Records drawn from a dataset:
========

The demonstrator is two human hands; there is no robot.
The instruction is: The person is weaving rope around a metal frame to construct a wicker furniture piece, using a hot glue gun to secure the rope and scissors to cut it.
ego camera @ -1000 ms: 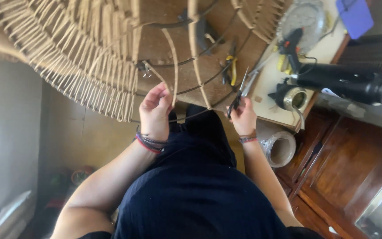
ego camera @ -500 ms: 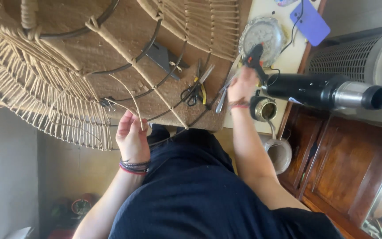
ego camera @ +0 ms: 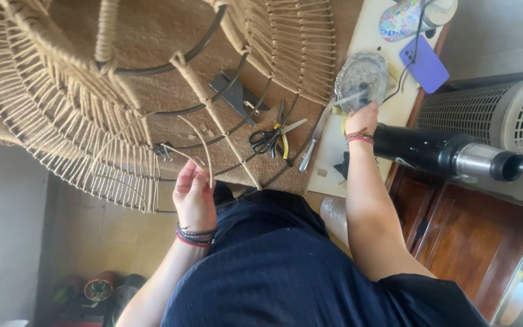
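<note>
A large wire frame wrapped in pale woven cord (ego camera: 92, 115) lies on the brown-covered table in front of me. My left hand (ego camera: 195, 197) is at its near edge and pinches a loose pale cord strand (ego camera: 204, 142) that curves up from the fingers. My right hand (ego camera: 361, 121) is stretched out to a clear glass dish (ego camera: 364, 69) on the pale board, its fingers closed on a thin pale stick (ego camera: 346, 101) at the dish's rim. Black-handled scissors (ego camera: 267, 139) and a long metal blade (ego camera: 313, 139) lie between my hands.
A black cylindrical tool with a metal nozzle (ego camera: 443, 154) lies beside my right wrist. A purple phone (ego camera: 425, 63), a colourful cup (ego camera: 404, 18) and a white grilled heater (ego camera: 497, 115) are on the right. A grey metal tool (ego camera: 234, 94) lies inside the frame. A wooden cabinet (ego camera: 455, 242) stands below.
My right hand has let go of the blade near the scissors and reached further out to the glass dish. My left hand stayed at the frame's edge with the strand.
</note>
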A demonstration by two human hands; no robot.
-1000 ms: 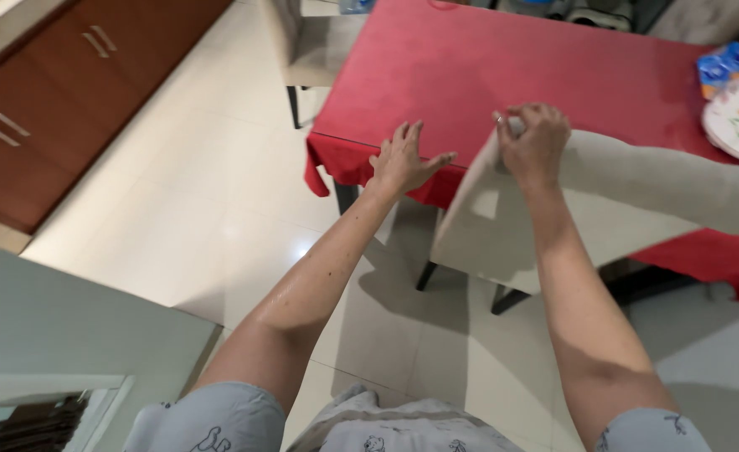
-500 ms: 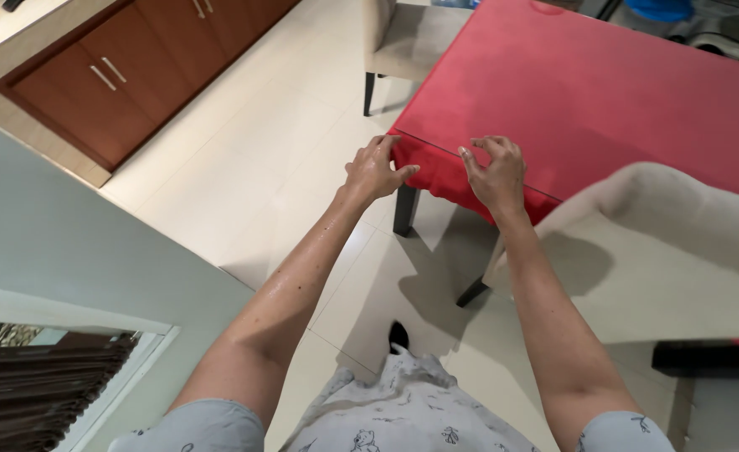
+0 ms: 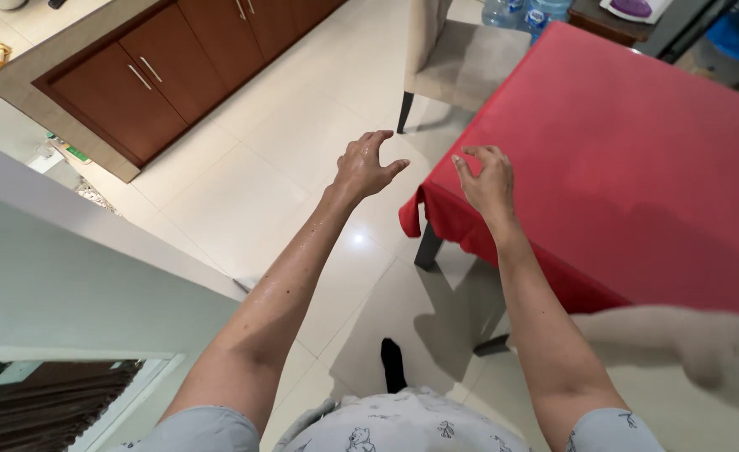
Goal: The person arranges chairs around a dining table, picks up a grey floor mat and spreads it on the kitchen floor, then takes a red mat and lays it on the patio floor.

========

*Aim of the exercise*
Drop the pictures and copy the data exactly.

*Expected answer*
The demonstrator is two human hands; there is no robot.
The instruction is: The person is weaving rope around a metal frame to construct a wicker furniture piece, using a hot glue gun to secure the rope and scissors to cut it.
ego camera @ -1000 ms: 
ego camera @ -500 ms: 
ego camera @ +0 ms: 
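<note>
A large wire frame wrapped in pale woven cord (ego camera: 92, 115) lies on the brown-covered table in front of me. My left hand (ego camera: 195, 197) is at its near edge and pinches a loose pale cord strand (ego camera: 204, 142) that curves up from the fingers. My right hand (ego camera: 361, 121) is stretched out to a clear glass dish (ego camera: 364, 69) on the pale board, its fingers closed on a thin pale stick (ego camera: 346, 101) at the dish's rim. Black-handled scissors (ego camera: 267, 139) and a long metal blade (ego camera: 313, 139) lie between my hands.
A black cylindrical tool with a metal nozzle (ego camera: 443, 154) lies beside my right wrist. A purple phone (ego camera: 425, 63), a colourful cup (ego camera: 404, 18) and a white grilled heater (ego camera: 497, 115) are on the right. A grey metal tool (ego camera: 234, 94) lies inside the frame. A wooden cabinet (ego camera: 455, 242) stands below.
My right hand has let go of the blade near the scissors and reached further out to the glass dish. My left hand stayed at the frame's edge with the strand.
</note>
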A demonstration by two human hands; no robot.
-1000 ms: 
-500 ms: 
+0 ms: 
Goal: The person arranges chairs around a dining table, picks up a grey floor mat and spreads it on the kitchen floor, then takes a red mat and lays it on the patio floor.

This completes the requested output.